A £3 billion industry saved

Yacht brokers faced ruin after new regulation -aimed at combating money laundering – prevented them opening client accounts. The regulation threatened a £3 billion a year industry.

The interpretation by the FCA (Financial Conduct Authority) regulations by the major banks in the UK could have left all yacht brokers fighting for their existence.
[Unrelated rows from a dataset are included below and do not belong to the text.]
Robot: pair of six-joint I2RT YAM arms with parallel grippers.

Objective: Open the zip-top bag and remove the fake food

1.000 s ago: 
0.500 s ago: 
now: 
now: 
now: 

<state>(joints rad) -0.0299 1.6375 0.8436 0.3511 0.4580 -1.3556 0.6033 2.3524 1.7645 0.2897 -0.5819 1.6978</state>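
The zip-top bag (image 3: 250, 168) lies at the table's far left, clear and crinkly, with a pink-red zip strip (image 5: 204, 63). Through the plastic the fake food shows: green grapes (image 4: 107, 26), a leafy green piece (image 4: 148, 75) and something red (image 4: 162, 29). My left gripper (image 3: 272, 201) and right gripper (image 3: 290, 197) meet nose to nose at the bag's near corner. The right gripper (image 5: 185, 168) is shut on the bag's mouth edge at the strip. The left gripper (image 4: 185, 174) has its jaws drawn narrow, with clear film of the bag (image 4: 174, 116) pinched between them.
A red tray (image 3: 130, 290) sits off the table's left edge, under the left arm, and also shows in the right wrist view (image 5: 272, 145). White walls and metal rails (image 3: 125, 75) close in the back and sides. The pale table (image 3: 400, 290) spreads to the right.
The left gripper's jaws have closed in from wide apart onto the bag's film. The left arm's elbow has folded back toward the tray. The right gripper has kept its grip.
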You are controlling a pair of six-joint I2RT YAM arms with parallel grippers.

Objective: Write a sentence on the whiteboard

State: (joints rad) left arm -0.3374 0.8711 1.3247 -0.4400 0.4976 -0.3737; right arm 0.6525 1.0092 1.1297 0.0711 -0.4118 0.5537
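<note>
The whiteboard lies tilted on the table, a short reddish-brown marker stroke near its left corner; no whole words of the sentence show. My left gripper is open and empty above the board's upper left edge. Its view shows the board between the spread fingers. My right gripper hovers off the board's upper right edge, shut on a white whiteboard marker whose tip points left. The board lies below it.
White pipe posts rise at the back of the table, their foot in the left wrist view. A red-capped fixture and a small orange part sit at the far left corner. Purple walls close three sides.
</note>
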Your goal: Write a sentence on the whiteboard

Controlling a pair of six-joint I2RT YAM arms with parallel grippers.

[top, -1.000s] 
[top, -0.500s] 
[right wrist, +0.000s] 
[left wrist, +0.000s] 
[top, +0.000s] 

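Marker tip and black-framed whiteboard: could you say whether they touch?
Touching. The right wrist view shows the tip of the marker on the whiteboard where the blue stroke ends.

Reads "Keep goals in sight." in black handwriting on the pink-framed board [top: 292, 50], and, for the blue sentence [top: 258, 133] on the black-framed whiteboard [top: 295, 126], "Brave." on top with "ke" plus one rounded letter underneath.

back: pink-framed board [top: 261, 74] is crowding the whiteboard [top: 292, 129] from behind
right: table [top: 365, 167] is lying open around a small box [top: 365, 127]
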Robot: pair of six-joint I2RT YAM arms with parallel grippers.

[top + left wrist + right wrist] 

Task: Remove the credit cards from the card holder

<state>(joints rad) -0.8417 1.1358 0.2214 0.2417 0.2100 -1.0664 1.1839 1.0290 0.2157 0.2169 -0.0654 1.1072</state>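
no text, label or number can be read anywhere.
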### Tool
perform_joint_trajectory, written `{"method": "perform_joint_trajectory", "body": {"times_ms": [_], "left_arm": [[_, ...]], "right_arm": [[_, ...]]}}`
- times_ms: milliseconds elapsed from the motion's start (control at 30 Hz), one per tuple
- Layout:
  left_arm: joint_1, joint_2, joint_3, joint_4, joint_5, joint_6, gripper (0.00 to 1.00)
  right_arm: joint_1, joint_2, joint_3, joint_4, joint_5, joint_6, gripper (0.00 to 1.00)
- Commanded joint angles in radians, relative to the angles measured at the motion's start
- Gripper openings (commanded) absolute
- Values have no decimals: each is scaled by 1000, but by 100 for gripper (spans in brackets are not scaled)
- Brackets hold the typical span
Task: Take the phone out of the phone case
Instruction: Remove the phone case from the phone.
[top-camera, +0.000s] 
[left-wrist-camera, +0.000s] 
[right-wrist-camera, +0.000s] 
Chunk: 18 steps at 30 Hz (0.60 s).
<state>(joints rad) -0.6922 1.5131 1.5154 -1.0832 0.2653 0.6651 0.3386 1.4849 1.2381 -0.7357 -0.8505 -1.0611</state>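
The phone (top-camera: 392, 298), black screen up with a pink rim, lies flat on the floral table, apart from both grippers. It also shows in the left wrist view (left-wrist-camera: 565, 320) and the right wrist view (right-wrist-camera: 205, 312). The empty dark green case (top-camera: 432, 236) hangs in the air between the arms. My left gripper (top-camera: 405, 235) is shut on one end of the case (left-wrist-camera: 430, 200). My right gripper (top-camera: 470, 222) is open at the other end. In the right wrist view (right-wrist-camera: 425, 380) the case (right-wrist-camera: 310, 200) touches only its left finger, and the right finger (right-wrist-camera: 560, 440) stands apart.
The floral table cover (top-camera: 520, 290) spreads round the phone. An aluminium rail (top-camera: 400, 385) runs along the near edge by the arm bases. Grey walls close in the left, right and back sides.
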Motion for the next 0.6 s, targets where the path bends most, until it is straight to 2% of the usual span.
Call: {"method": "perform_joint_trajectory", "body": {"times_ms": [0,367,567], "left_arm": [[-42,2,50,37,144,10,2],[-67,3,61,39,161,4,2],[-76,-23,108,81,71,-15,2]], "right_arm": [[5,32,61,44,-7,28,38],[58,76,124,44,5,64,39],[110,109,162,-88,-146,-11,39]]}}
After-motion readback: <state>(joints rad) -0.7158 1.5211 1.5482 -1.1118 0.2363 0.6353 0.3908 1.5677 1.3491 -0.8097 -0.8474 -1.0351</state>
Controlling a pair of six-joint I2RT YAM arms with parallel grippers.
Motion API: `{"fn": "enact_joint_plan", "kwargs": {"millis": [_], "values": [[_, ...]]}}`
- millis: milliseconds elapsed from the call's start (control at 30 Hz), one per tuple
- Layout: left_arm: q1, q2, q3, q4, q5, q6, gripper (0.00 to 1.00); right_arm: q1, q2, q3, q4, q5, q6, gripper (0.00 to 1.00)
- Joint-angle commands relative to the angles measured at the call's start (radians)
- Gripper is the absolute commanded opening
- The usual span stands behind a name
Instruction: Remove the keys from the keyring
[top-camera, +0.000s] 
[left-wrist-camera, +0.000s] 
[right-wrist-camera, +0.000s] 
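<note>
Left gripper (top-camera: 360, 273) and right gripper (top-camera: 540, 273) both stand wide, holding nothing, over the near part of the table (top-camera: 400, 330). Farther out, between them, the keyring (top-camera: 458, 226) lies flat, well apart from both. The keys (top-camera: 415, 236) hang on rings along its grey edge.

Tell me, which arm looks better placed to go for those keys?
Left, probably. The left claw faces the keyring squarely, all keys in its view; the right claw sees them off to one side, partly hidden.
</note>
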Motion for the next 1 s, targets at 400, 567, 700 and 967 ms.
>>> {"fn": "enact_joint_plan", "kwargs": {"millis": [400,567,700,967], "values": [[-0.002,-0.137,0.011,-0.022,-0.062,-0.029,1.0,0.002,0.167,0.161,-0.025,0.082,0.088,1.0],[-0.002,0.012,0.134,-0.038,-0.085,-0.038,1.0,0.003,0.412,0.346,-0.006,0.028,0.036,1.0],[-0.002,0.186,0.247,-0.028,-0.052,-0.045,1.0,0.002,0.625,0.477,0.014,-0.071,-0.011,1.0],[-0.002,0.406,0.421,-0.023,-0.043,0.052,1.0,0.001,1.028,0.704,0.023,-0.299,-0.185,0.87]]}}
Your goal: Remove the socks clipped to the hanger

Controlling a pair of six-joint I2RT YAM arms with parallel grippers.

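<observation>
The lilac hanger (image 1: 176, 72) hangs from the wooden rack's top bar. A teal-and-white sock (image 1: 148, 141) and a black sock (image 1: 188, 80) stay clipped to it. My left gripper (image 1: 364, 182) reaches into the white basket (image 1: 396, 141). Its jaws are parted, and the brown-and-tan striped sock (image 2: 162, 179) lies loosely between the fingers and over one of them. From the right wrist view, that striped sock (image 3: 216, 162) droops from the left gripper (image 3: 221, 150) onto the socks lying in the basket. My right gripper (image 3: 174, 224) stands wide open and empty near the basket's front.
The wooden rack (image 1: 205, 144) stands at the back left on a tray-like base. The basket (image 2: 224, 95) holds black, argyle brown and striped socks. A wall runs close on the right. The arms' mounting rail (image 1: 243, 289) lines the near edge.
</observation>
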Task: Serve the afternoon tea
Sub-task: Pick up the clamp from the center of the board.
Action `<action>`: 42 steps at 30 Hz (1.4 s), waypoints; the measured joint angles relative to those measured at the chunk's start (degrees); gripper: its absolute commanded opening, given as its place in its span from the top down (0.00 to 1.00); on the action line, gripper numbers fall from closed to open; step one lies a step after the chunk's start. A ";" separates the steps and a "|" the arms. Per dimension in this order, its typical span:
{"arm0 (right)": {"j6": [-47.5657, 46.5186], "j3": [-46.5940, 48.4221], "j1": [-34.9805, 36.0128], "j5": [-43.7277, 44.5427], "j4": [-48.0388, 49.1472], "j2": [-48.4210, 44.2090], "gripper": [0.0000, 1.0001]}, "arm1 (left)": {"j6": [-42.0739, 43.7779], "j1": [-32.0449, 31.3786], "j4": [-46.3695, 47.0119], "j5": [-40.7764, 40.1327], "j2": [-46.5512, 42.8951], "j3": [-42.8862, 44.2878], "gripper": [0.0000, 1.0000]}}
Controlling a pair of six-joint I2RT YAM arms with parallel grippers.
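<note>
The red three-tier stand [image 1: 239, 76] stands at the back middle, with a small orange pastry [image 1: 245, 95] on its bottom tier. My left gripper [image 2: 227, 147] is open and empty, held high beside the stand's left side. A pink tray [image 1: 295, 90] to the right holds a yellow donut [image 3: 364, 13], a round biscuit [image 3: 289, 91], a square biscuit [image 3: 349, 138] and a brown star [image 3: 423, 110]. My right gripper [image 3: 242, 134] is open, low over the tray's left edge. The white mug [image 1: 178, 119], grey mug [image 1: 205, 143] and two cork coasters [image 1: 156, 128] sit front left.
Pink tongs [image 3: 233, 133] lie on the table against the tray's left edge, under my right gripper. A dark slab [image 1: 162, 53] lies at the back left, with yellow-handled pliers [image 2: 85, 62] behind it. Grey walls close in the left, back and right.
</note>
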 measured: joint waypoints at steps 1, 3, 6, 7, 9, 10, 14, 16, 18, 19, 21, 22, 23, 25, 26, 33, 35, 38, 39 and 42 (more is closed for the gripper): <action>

So the ABYA (the Association of Brokers & Yacht Agents) has been seeking clarification of the potentially fatal regulation that was excluding yacht brokers from being able to open such acounts.
Client accounts allow brokers to offer a secure third-party banking facility during a yacht purchase. They facilitate the transfer of funds between the buyer and seller only when the marine legal conveyancing is completed and is entirely separate from the broker’s trading account, protecting both parties should the broker become insolvent.
It’s a remarkably efficient way of keeping what can be a complicated and fraught transaction as straightforward and professional as possible.
“The problem first came to light in April this year when a new ABYA member applied to their HSBC branch to set up a ‘Client Account’ for their brokerage business,” explains Jane Gentry, Chief Executive Officer of ABYA.
“They were told that because of the new FCA regulations, none of the banks were allowed to create this kind of account, unless the business applying for it was accredited by the FCA.”
Having been refused, the applicant contacted ABYA to see if it could shed any light on the matter. It appears that, following some less than scrupulous dealings in the USA, similar accounts had been used illegally to launder money, and the banks involved received heavy fines from the regulatory authorities. In reaction to these fines, all the big banks initiated a clamp-down on creating Client Accounts, unless the customer was another bank or financial institution.
“This blanket interpretation of the FCA regulations by the banks would have had dire consequences,” says Jane Gentry. “These accounts are essential for yacht brokers, and an integral part of the marine industry that is worth around £3 billion to the UK economy each year, according to BMF statistics.”
The issue also extended to brokers repaying marine mortgages. In both instances, the FCA has agreed that, despite the confusion, yacht brokers do not need to be FCA accredited to do so.
“We took our members’ concerns to the FCA and we have secured a ruling on the matter that will be a huge relief to every yacht broker in the business,” concluded Gentry. “This is a great result and is testament to the skills and dedication that ABYA can deliver behind-the-scenes for its members.”
A full transcript of the ruling from the FCA and an information pack that will help brokers set up these accounts if they ever encounter these problems with their own bank is available from the members’ area of the ABYA website.